Re: tds_fdw : Severe performance degradation from postgresql 10.23 to 16.4 - Mailing list pgsql-performance

From Achilleas Mantzios
Subject Re: tds_fdw : Severe performance degradation from postgresql 10.23 to 16.4
Date
Msg-id 50da382b-1d47-4332-9279-8af0996f8088@cloud.gatewaynet.com
Whole thread Raw
In response to Re: tds_fdw : Severe performance degradation from postgresql 10.23 to 16.4  (Tomas Vondra <tomas@vondra.me>)
Responses Re: tds_fdw : Severe performance degradation from postgresql 10.23 to 16.4
List pgsql-performance


Στις 12/11/24 15:17, ο/η Tomas Vondra έγραψε:
On 11/12/24 11:37, Achilleas Mantzios - cloud wrote:
...

We run perf on both systems for 90 seconds to make sure that it included
at least two runs of the slow system, and we attach both outputs. We run
perf as :

sudo perf record -g -p <PID> -- sleep 90

it strikes me that we dont find similarities between the two, but we are
new to perf.

Not sure, but it seems the slow profile has a lot of writes. Not sure
why. Do both instances have the same work_mem value / available memory,
storatge?
In fact the plain vanilla installation, with all the defaults, runs this fast, please read further.
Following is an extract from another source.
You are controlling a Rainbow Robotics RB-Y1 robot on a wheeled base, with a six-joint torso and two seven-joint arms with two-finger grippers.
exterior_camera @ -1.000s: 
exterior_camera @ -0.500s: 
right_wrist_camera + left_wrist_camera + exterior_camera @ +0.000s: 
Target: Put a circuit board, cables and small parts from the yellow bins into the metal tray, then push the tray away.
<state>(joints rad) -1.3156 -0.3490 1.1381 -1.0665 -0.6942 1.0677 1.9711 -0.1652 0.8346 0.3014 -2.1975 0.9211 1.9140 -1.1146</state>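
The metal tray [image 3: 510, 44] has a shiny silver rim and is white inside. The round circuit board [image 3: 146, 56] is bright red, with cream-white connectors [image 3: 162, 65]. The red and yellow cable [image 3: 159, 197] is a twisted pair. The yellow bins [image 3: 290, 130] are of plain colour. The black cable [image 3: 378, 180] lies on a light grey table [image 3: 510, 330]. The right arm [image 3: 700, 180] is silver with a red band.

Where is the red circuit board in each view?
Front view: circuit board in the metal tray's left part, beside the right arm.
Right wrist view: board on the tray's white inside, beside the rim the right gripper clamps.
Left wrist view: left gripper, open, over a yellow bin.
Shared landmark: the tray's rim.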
Maybe EXPLAIN VERBOSE would show if the remote query is the same ...

Maybe try setting log_temp_files=0 before running the query. Writing the
foreign scan result set into a temp file could be happening on one of
the machines only.

No temp files, the remote query shown by EXPLAIN (... VERBOSE) and ms sql it self is :

Remote query: SELECT NULL FROM [db_ro_non_delosnav].[ACDOC]
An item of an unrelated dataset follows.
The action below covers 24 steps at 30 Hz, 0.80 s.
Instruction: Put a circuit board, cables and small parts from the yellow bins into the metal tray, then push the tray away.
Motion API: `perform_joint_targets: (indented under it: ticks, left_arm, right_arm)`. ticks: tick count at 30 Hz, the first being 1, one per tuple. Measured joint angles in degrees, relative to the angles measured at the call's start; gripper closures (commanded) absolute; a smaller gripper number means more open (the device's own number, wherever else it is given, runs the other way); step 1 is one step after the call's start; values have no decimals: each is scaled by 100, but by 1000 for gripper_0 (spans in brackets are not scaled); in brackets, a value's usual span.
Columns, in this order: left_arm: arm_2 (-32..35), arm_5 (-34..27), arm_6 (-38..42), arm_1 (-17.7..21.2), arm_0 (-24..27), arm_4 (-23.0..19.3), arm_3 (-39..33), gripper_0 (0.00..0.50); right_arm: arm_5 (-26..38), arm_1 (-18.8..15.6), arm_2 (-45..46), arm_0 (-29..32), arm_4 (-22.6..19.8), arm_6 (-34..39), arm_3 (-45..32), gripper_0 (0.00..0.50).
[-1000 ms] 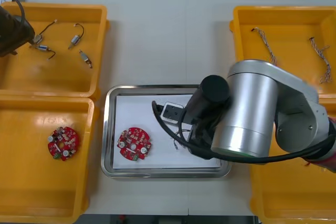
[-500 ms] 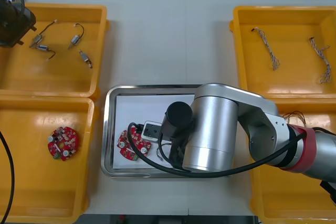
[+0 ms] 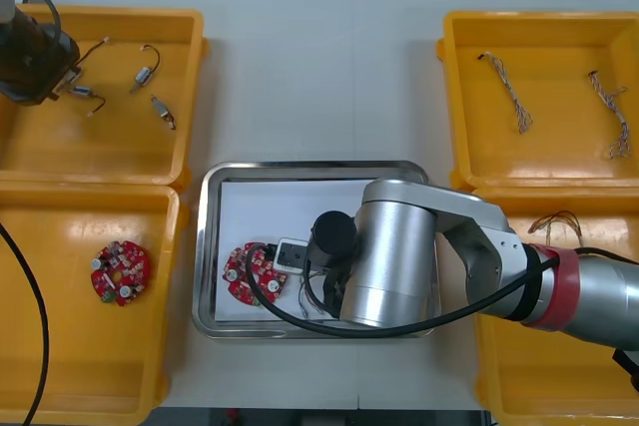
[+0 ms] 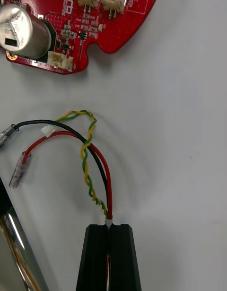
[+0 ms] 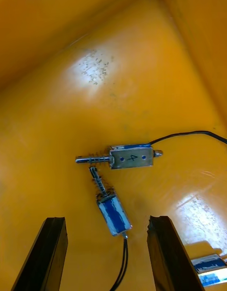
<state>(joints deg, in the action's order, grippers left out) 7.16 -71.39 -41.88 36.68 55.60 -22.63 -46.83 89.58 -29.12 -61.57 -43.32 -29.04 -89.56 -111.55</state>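
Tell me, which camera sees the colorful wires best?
The right wrist view: the wires lie spread on white, ends pinched in the right gripper. In the front view the right arm covers most of them. The left wrist view faces small metal parts in a bin.

The metal tray [image 3: 203, 256] has a shiny rim and a matt white lining, possibly paper. The yellow bins [image 3: 110, 147] look like glossy plastic. Small metal parts [image 5: 131, 157] gleam. The cable [image 4: 86, 144] is smooth-sheathed; the right claw [image 4: 109, 229] is matt black.
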Motion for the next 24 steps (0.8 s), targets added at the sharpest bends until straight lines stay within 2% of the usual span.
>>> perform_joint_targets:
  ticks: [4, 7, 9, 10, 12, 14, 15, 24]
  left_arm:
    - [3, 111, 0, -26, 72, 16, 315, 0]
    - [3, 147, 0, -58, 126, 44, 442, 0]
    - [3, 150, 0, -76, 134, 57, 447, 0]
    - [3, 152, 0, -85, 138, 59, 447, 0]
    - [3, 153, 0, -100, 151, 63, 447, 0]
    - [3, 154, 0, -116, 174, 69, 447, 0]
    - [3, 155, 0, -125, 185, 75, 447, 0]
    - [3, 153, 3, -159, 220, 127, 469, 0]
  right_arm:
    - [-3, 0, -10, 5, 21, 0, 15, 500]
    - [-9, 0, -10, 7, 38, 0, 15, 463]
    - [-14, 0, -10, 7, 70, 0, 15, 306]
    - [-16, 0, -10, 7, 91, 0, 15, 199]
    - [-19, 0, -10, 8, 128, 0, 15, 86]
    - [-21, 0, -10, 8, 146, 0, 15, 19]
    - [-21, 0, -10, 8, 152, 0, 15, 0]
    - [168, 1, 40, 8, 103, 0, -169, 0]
Aggregate  (cost=168359742.33..168359742.34 rows=1 width=8) (actual time=15100.248..15100.250 rows=1 loops=1)
  Output: count(*)
  ->  Foreign Scan on mssql_bdynacom."ACDOC"  (cost=200.00..168355533.86 rows=1683386 width=100) (actual time=3.783..14967.029 rows=1683386 loops=1)
        Output: "ID", "DOC_TYPE", "PARAST", "TRNS_DATE", "VIA_MNG", "VIA_MNG_ID", "FL_UPD", "NOTES", "REM_DATE", "REM_CLS", "OPN_CLS", "ACSITE_ID", "USERS_ID", "LAST_UPD_DA
TE", "LAST_UPD_USERS_ID", "OTH_TYPE", "OTH_TYPE_DESC", "OTH_APPL", "FL_PRN", "CREATE_DATE", "LOG_NOTE", "PER_ID", "ACDEPT_ID", "FL_DLT", "CMP_ID", "INTPER_ID", "FL_INT_TRNCL
S", "FL_ACTV", "OLD_ACDEPT_ID", "OLD_USERS_ID", "OLD_TRNS_DATE", "OLD_FL_UPD_DATE", "FL_FNLZ", "ERROR_NOTES", "FL_ATTCH", "OPDOC_ID", "FL_ONHOLD", "ONHOLD_NOTES", "FL_RVS",
"RVS_DOC_ID", "FL_REV", "REV_NO", "REV_DOC_ID", "REV_NOTES", "REV_DATE", "REV_USER_ID", "FL_PROT", "INTGR_DOC_ID", "INTGR_DOC_TP", "P_DOC_ID", "FL_OPN", "FL_MDL", "USERUPDAC
C_ID", "DATE_UPDACC", "USERIN_ID", "USERUPD_ID", "DATE_IN", "DATE_UPD", "DOC_SUBTYPE", "DOC_REF", "FRTRN_TYPE", "FL_ACC", "ATCH_DIR", "ATCH_REM", "KEYID", "OTH_APPL1", "RGST
R_ID", "ACDOC_LIST_NO", "EXEC_DATE", "EXEC_USER_ID", "EXEC_NOTES", "CNL_EXEC_DATE", "CNL_EXEC_USER_ID", "FL_EXEC", "CNL_EXEC_NOTES", "LOG_NOTE1", "USERREUPDACC_ID", "DATE_RE
UPDACC", "P_ACDOC_ID", "FL_AUTHORITY_APRV", "FL_APPROVE_TYPE", "FL_NOTINCLUDE_INAUTH", "FL_NO_OTHERCURRENCY", "FL_WFSTATUS", "FL_APRV", "USRACTV_LOG_ID", "USERIN_DNAME", "US
ERUPD_DNAME", "UROLEIN_ID", "UROLEIN_NAME", "UDEPTIN_ID", "UDEPTIN_NAME", "FL_LOAD_5805", "UROLEUPD_ID", "UROLEUPD_NAME", "CNTRY_ID", fl_togetback, "FULLPATH", "FL_UPD_OLD",
"FL_REOINTG", "FL_OINTGR_RESEND"
        Remote query: SELECT NULL FROM [db_ro_non_delosnav].[ACDOC]
Query Identifier: 6812542821581303630
Planning Time: 14029.724 ms
JIT:
  Functions: 2
  Options: Inlining true, Optimization true, Expressions true, Deforming true
  Timing: Generation 0.168 ms, Inlining 2.087 ms, Optimization 3.301 ms, Emission 3.564 ms, Total 9.121 ms
Execution Time: 15102.803 ms
(12 rows)

I gather this is how it computes the plan.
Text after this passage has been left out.